Morgan Stanley
Morgan Stanley wealth management deploys GPT-4 to organize its vast knowledge base.
A leader in wealth management, Morgan Stanley maintains a content library with hundreds of thousands of pages of knowledge and insights spanning investment strategies, market research and commentary, and analyst insights. This vast amount of information is housed across many internal sites, largely in PDF form, requiring advisors to scan through a great deal of information to find answers to specific questions. Such searches can be time-consuming and cumbersome.
With the help of OpenAI’s GPT-4, Morgan Stanley is changing how its wealth management personnel locate relevant information.
Starting last year, the company began exploring how to harness its intellectual capital with GPT’s embeddings and retrieval capabilities—first GPT-3 and now GPT-4. The model will power an internal-facing chatbot that performs a comprehensive search of wealth management content and “effectively unlocks the cumulative knowledge of Morgan Stanley Wealth Management,” says Jeff McMillan, Head of Analytics, Data & Innovation, whose team is leading the initiative. GPT-4, his project lead notes, has finally put the ability to parse all that insight into a far more usable and actionable format.
“You essentially have the knowledge of the most knowledgeable person in Wealth Management—instantly”, McMillan adds. “Think of it as having our Chief Investment Strategist, Chief Global Economist, Global Equities Strategist, and every other analyst around the globe on call for every advisor, every day. We believe that is a transformative capability for our company.”
Over the last few years, large language models have fundamentally altered the way companies put knowledge to work, much like the web did a few decades ago. For Morgan Stanley Wealth Management, McMillan breaks it down into three parts. The first part is GPT4’s “extraordinary capability to access, process and synthesize content almost instantaneously.” It’s trained on vast amounts of text on the internet and builds relationships between the words, sentences, concepts, and ideas.
The second part, McMillan says, is Morgan Stanley’s intellectual capital. The company was founded almost 100 years ago and publishes thousands of papers annually covering insights on capital markets, asset classes, industry analysis, and economic regions around the globe. This wealth of knowledge creates a unique internal content repository for Morgan Stanley to process and parse using GPT-4 while also being subject to the firm’s internal controls.

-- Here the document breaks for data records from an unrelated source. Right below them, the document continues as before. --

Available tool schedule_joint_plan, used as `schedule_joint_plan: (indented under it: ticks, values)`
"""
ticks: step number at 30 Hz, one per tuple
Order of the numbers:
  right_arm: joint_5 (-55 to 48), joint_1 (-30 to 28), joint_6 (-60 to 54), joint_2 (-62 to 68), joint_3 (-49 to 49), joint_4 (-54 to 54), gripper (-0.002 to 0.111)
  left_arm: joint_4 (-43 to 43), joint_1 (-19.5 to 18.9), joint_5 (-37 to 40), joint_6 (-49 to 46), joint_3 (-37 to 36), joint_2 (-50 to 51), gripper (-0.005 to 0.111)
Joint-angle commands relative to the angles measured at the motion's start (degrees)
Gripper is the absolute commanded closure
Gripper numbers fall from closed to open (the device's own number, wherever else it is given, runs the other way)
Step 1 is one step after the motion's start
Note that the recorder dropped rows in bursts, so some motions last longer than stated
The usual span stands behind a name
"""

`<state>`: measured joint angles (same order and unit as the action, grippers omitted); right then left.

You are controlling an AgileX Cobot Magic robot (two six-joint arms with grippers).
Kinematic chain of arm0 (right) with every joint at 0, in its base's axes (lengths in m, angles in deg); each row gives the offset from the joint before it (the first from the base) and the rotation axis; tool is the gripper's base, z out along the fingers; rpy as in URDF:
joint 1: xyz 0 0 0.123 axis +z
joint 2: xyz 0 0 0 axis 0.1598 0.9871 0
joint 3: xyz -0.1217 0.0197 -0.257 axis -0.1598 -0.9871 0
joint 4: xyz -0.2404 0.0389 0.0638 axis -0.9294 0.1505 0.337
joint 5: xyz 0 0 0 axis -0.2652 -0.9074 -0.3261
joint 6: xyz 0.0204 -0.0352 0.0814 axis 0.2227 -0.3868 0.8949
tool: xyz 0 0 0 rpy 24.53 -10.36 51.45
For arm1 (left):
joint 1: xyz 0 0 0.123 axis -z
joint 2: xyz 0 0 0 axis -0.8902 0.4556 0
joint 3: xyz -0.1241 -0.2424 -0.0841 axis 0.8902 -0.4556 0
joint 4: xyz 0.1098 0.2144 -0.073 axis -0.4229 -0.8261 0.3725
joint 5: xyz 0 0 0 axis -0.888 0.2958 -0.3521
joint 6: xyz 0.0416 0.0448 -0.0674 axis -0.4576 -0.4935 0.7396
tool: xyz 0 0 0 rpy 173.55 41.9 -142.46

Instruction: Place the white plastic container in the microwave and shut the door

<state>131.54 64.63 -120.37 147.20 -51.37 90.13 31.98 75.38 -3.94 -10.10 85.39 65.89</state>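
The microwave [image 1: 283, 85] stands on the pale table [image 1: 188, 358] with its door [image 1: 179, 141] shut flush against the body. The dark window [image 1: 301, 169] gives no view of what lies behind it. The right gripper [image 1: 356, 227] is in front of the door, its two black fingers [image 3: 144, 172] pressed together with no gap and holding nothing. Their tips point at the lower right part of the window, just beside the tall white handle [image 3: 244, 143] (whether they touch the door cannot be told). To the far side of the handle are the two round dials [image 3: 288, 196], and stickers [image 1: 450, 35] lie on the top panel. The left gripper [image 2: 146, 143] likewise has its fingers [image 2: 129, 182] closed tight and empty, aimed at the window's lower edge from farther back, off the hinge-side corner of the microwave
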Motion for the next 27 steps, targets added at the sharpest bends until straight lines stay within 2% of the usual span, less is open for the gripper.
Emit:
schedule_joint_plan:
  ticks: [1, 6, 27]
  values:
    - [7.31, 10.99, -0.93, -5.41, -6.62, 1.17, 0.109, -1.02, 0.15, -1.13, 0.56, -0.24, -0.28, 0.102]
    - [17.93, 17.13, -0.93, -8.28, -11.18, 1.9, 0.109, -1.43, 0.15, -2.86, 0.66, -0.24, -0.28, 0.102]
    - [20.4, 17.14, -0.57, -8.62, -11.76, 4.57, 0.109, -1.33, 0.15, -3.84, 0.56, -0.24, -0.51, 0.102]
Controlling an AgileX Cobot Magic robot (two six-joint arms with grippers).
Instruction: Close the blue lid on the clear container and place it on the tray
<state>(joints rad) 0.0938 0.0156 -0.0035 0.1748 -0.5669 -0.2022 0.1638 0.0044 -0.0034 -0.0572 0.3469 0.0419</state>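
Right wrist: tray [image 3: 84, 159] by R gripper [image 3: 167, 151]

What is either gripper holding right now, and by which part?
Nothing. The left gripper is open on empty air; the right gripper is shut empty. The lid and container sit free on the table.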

The last part, McMillan says, are its people: Morgan Stanley’s huge team of financial advisors and their expertise in serving clients. They have trained GPT-4 to make the internal chatbot as helpful as possible for Morgan Stanley’s needs. Today, more than 200 employees are querying the system on a daily basis and providing feedback. The focus will always be on getting advisors the insight they need, in the format they need, instantly. McMillan says the effort will also further enrich the relationship between Morgan Stanley advisors and their clients by enabling them to assist more people more quickly.
The wealth management firm is also evaluating additional OpenAI technology with the potential to enhance the insights from advisor notes and streamline follow-up client communications.
“Key to ensuring good client service is our ability to invest at scale in technology,” he continues. “OpenAI is perhaps the best example to date of empowering Morgan Stanley with the marriage of human advice and technology—something to which we are completely committed. This endeavor has been particularly rewarding. The buy-in and engagement across the organization has been impressive.”